Top of Records to use

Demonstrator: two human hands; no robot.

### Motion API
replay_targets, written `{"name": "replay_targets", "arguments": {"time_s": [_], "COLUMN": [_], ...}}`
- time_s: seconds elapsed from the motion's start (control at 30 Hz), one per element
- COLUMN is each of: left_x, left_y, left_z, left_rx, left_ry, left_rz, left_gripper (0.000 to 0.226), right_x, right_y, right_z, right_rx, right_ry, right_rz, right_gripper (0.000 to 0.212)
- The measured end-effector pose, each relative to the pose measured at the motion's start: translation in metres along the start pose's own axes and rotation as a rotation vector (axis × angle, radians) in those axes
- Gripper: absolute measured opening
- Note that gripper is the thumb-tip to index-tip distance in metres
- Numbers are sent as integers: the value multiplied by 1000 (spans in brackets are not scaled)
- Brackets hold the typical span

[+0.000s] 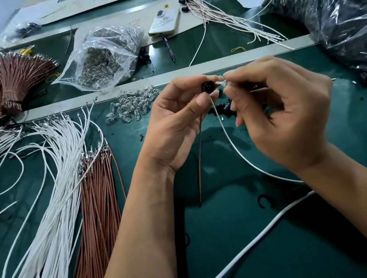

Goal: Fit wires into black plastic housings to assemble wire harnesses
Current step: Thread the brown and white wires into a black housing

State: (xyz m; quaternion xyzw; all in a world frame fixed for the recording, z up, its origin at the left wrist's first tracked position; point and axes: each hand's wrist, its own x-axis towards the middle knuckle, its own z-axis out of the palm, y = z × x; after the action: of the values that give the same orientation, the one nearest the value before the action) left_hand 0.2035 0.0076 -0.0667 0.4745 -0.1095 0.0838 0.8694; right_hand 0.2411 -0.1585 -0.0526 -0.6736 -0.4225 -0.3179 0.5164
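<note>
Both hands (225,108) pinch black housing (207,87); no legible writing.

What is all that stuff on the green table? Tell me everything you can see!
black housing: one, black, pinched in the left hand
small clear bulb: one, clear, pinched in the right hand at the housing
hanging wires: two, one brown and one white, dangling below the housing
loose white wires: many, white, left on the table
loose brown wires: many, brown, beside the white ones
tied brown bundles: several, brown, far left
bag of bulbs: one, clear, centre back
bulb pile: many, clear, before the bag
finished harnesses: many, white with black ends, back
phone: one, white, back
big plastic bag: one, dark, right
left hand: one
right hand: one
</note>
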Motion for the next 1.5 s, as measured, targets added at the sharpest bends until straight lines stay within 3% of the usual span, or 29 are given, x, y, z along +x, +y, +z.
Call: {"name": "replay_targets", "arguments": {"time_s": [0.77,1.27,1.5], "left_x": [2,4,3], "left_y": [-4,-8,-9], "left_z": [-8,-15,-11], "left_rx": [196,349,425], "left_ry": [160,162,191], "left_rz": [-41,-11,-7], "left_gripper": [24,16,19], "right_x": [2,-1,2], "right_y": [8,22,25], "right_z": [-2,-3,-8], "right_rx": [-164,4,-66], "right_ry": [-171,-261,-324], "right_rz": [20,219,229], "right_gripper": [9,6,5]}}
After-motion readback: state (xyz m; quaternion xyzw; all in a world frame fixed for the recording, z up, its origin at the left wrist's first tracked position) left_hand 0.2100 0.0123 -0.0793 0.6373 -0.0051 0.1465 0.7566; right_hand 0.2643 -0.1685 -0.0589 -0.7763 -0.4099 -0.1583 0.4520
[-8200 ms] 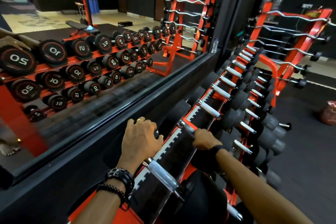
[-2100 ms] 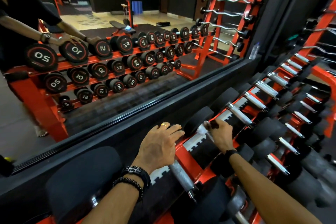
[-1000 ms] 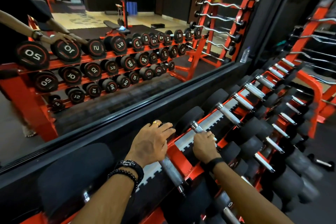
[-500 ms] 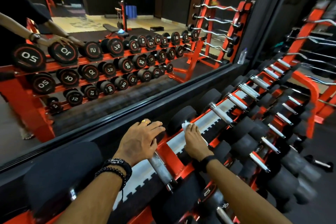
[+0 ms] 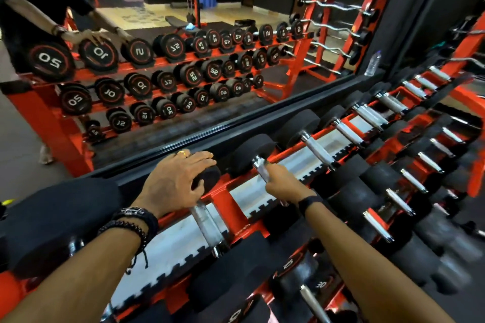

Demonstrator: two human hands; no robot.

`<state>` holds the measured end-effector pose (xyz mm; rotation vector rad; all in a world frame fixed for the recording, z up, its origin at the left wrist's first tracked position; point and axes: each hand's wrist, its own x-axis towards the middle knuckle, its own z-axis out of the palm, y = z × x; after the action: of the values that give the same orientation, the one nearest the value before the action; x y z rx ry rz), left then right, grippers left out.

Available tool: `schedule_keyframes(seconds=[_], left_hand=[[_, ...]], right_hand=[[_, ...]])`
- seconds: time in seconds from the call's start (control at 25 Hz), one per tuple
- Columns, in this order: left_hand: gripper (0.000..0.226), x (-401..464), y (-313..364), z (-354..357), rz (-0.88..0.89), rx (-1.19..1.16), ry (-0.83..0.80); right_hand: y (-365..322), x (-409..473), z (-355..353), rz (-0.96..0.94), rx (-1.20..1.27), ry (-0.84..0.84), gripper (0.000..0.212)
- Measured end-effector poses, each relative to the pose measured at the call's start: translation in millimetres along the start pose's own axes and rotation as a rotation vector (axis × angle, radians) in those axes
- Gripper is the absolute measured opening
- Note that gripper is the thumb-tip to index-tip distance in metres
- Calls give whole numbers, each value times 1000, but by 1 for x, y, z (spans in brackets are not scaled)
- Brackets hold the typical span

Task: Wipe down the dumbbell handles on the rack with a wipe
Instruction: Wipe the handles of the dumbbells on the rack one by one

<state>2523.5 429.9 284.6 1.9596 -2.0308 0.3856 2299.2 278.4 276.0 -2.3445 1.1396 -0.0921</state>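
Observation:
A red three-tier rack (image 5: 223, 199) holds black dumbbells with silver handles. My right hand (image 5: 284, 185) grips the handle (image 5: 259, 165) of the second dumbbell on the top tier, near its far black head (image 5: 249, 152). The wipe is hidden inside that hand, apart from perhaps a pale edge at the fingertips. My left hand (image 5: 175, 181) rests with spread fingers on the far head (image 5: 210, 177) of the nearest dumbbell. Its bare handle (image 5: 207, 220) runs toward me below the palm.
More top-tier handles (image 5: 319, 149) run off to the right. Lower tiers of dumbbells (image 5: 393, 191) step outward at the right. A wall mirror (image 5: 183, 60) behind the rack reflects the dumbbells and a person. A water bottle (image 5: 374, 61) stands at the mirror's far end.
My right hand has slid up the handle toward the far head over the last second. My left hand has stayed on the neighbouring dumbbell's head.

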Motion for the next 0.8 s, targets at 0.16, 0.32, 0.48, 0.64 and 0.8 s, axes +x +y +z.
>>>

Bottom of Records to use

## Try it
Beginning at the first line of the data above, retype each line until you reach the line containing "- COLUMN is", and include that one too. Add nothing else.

## Result below
Demonstrator: two human hands; no robot.

### Motion API
replay_targets, written `{"name": "replay_targets", "arguments": {"time_s": [_], "COLUMN": [_], ...}}`
- time_s: seconds elapsed from the motion's start (control at 30 Hz), one per element
- COLUMN is each of: left_x, left_y, left_z, left_rx, left_ry, left_rz, left_gripper (0.000 to 0.226), right_x, right_y, right_z, right_rx, right_ry, right_rz, right_gripper (0.000 to 0.212)

Nothing else is needed for this exercise.